The coronavirus pandemic which we’ve been attempting to endure since 2020 drastically changed the world as I knew it and definitely changed my perception of the world; thus, our move to The Compound as a means of escape. I’ve developed a routine which makes me feel safe and comfortable knowing that’s all any of us really need. Yet, I believe I’ve become a bit too comfortable as it’s troubling on those occasions I must leave The Compound–I have trouble transitioning.
This past Saturday, we had a number or errands to run taking us back into the city of Richmond. We ran into a bit of traffic and everywhere we went was crowded. Before watching Master M, we’d often go out for lunch and enjoy doing that, but although this was our plan on Saturday, we decided we’d have lunch at home instead. La Bear and I came to a conclusion and agreed that traffic and crowds used to never bother us, but they do today and going out to lunch wasn’t that enjoyable anymore. When I had to go into a store, I didn’t feel safe and I didn’t feel comfortable. The folks I encountered, both shoppers and workers, appeared to be needlessly rushing around and, certainly, didn’t seem to be happy or enjoying themselves as the stores were poorly stocked not having anything I wanted which was very disappointing. Yes, I’m having trouble transitioning.
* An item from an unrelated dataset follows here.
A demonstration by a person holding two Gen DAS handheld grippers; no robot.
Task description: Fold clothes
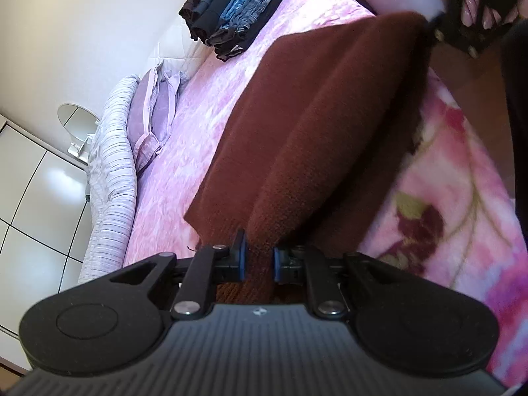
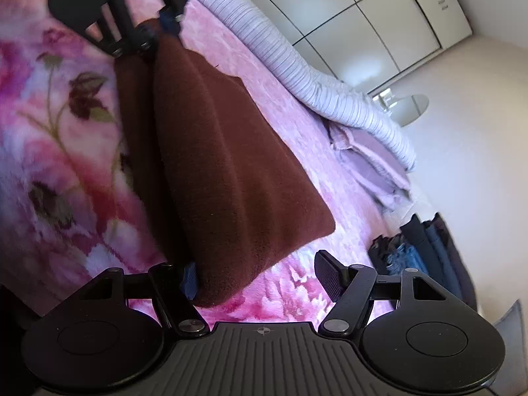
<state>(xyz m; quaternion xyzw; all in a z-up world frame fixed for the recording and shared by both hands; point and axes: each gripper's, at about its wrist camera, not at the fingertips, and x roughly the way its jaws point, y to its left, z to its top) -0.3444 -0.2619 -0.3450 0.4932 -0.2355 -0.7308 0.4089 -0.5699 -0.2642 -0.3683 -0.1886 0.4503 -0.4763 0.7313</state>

So, to feel safe and be comfortable transitioning, we’ve decided to go to one grocery store and one gas station close to The Compound. We may occasionally go out to a late lunch once the crowds have dispersed, but we may not. Any other needed goods and services will be purchased online–we’re keeping it simple. Whew!!
As I’ve entered the Winter of my life, I’m trying to stay in contact with old friends and rekindle some relationships with those from “back in the day”. I just didn’t realize what an effort it would become to simply stay in contact. It’s difficult to get folks together and it’s even more difficult for me to understand why. Please don’t tell me you’re “too busy” ’cause you know what I think about that and who at 72 years of age could possibly be that freakin’ busy? It’s certainly befuddling to me!
While speaking of transitioning, I will say the Spring of my life was wonderful. I was young, each day was new and exciting, life was carefree, there was no stress or strain, and truly little responsibility. The Summer of my life was suddenly very different. I felt real stress for the first time, life became competitive, finding oneself was a bit challenging, it was time to find a career path, and now there was financial responsibility. The Fall of my life was busy, being married and raising a family, sipping too much “corporate Kool-Aid”, finally maturing and getting my priorities in order, achieving financial comfort, and dealing with aging parents and relatives. Now, being in the Winter of my life I’m frightened for I’m in my last Season, I’ve never cared more for my family, I hope I won’t become a burden, I’m content, I’m safe and comfortable, I’m fortunate and grateful knowing tomorrow is never promised, and I want to survive hoping my Winter will last longer than I deserve.
I now take the time to reflect, reminisce, enjoy simple things like leaves falling from the trees onto the ground while enjoying the sunshine, blue skies, puffy clouds, and just holding the hand of La Bear while we’re rocking on the front porch. Just sayin’, perhaps, it’s not only the Seasons that are transitioning! Hmmm?